On part au travail dans une zone industrielle, on travaille dans un bureau, dans un hangar, peu importe… On travaille en intérieur, sous la lumière blanche des néons pendant sept à huit heures d’affilées. À la fin de la journée, on rentre en ville, généralement dans son appartement, après avoir passé tout le trajet à voir sans vraiment regarder des panneaux publicitaires, des enseignes lumineuses, de la même façon qu’on est hypnotisé par la lumière rouge des feux arrières des voitures devant nous. Et le lendemain, ça recommence !
Quand on vit en ville, et qu’on y travaille, en son cœur ou bien en périphérie dans une zone industrielle, vient toujours un moment où le travailleur se sent pris à la gorge, et rêve de s’échapper. Il y a une contradiction puissante entre la profusion urbaine poussée jusqu’au malsain, et le vide total des campagnes. Le motard, lui, est souvent une personne qui, au fond, cherche à briser ne serait-ce que le temps d’une balade, cette contradiction.
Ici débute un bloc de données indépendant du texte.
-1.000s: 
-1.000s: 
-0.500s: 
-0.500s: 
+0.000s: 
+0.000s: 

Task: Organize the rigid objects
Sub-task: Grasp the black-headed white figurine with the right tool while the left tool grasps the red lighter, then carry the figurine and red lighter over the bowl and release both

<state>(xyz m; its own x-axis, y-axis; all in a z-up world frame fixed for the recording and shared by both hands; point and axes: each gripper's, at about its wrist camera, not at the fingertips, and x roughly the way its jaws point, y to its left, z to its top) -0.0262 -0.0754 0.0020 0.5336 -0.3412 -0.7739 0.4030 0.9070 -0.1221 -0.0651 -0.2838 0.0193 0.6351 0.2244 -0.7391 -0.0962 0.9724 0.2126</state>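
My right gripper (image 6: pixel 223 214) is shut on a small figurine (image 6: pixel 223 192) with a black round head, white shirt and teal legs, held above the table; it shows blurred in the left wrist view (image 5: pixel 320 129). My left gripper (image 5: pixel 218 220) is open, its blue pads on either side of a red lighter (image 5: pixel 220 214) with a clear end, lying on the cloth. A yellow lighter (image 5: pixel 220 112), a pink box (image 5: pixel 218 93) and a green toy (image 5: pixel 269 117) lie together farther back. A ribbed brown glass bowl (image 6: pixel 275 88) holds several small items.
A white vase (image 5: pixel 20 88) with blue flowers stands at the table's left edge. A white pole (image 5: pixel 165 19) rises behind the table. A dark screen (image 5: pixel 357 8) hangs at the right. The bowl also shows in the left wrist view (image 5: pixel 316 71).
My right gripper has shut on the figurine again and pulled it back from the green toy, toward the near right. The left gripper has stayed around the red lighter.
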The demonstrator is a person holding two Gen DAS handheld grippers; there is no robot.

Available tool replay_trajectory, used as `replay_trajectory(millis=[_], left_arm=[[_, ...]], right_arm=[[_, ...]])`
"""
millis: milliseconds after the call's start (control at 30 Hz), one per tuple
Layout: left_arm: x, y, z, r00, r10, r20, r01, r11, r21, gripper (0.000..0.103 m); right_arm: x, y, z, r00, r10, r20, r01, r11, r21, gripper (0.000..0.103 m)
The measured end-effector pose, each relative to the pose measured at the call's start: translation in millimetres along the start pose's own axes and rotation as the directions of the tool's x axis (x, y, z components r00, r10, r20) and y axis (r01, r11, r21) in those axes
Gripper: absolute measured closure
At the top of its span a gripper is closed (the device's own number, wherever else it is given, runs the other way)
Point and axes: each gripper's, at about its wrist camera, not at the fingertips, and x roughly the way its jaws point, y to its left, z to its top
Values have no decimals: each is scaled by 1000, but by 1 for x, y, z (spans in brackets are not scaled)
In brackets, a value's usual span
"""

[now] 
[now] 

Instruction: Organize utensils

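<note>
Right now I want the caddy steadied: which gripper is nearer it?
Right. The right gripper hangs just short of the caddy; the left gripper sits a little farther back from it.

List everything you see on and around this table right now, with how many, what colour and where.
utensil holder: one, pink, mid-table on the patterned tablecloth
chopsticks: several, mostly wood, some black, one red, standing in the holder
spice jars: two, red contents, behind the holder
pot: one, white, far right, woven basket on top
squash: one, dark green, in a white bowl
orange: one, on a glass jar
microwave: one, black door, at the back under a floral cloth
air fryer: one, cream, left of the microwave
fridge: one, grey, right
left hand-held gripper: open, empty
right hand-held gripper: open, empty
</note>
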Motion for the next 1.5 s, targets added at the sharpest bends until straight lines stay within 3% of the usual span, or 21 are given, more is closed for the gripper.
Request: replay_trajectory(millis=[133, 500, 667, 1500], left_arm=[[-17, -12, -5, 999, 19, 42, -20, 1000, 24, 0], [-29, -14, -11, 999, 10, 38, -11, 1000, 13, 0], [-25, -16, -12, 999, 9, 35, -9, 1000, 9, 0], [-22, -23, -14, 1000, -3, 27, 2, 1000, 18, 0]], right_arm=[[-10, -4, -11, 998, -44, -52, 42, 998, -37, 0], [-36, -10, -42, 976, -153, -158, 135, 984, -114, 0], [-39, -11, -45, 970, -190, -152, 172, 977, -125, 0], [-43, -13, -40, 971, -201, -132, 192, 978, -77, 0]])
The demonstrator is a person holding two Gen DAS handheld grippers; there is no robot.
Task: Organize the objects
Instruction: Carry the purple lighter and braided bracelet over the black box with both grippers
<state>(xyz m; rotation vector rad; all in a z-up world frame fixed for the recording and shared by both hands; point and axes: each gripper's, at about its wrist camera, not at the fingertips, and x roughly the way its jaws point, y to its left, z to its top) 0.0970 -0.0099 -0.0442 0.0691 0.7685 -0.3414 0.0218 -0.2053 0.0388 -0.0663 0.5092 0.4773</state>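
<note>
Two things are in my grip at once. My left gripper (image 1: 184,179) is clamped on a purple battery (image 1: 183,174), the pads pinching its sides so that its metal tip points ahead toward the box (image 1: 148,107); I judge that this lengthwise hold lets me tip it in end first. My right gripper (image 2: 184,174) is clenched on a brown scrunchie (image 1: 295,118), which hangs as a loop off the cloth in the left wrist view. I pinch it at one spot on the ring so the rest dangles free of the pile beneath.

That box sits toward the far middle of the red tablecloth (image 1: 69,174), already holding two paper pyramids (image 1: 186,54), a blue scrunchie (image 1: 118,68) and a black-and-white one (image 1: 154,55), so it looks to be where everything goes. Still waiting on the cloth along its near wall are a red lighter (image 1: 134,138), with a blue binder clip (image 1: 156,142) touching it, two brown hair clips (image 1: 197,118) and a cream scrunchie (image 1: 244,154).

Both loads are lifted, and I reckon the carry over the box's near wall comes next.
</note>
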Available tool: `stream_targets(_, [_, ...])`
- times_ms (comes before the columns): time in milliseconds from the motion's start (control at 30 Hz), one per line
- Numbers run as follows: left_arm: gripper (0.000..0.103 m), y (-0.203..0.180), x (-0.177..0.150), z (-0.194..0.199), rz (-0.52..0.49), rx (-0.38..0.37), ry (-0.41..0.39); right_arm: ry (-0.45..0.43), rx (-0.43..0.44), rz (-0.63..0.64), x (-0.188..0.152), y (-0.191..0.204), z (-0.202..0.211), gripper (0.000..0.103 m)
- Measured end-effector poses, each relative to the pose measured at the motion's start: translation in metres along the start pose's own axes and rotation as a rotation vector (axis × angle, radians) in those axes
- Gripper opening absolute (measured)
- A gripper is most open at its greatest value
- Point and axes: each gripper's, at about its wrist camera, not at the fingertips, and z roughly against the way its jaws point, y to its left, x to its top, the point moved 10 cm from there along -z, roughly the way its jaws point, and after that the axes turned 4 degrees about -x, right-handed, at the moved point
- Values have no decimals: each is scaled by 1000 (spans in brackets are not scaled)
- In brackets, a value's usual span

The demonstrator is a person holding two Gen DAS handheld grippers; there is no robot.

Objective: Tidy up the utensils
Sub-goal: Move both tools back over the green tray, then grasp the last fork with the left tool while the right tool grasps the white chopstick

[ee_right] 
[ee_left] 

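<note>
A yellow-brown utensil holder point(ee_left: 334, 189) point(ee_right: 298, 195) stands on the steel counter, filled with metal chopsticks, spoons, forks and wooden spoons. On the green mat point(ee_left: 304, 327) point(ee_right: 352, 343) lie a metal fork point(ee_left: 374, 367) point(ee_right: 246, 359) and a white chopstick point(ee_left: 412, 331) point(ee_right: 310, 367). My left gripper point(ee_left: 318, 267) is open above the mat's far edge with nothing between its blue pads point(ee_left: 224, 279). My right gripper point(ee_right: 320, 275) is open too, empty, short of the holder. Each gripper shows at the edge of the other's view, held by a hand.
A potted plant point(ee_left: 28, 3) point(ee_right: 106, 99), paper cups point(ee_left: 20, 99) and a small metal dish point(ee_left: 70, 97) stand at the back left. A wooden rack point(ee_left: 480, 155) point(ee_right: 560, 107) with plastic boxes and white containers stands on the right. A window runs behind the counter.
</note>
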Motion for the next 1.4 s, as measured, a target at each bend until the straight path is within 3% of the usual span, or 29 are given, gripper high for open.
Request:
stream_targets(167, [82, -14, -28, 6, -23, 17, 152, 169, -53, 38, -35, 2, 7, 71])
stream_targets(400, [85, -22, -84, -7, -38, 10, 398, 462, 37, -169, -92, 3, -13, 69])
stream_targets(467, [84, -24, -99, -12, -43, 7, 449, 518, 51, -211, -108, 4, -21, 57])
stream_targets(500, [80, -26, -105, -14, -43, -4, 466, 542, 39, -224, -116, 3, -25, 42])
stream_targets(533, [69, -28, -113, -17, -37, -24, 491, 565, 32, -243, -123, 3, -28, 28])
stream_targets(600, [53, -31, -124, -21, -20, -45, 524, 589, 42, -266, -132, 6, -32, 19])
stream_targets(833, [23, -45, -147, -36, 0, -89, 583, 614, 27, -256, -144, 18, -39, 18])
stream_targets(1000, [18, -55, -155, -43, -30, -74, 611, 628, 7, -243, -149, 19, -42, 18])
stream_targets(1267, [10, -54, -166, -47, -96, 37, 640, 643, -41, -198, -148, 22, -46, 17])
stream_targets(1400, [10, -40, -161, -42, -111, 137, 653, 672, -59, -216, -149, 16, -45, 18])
Il part donc, seul ou accompagné, sur les plus jolies routes de sa région. Pourquoi sont-elles plus jolies ? Parce-qu’elles sont bordées d’arbres, parce-qu’elles sont à flanc de falaise et laissent admirer des paysages à couper le souffle. Même sans tomber sur de magnifiques panoramas, le simple fait de sortir et d’être au contact de la nature, de voir qu’il existe encore des endroits où les bâtiments ne font pas la jonction entre la terre et le ciel, est un soulagement en soi. Certains roulent doucement, pour prendre le temps d’admirer et certains roulent trop vite, pour se défouler.
Le motard cherche à vivre, à être au contact de l’air, il tâtonne pour trouver une authenticité qui lui manque. Il a toujours une bonne raison de fuir la ville, qu’il ne supporte pas au quotidien : il suffit d’observer son comportement dans la circulation pour voir qu’il se sent oppressé et frustré dans le chaos urbain, ses embouteillages, ses grandes voies réservées à certains usagers précis, qui lui semblent désespérément et inutilement vides. Il a rapidement besoin d’aller vite, même pour aller travailler dans un endroit qu’il n’apprécie pas vraiment.
C’est pour cela qu’il adopte souvent une conduite à risque, qu’il se met lui et les autres en danger. Si conduire une moto n’est pas un crime, il faut aussi que le motard devienne plus conscient de ce qui le motive au fond et qu’il comprenne que la moto, si elle lui permet de fuir la folie des villes ou de se vider l’esprit de tous ses soucis, n’est pas pour autant un sésame pour l’authenticité et la liberté.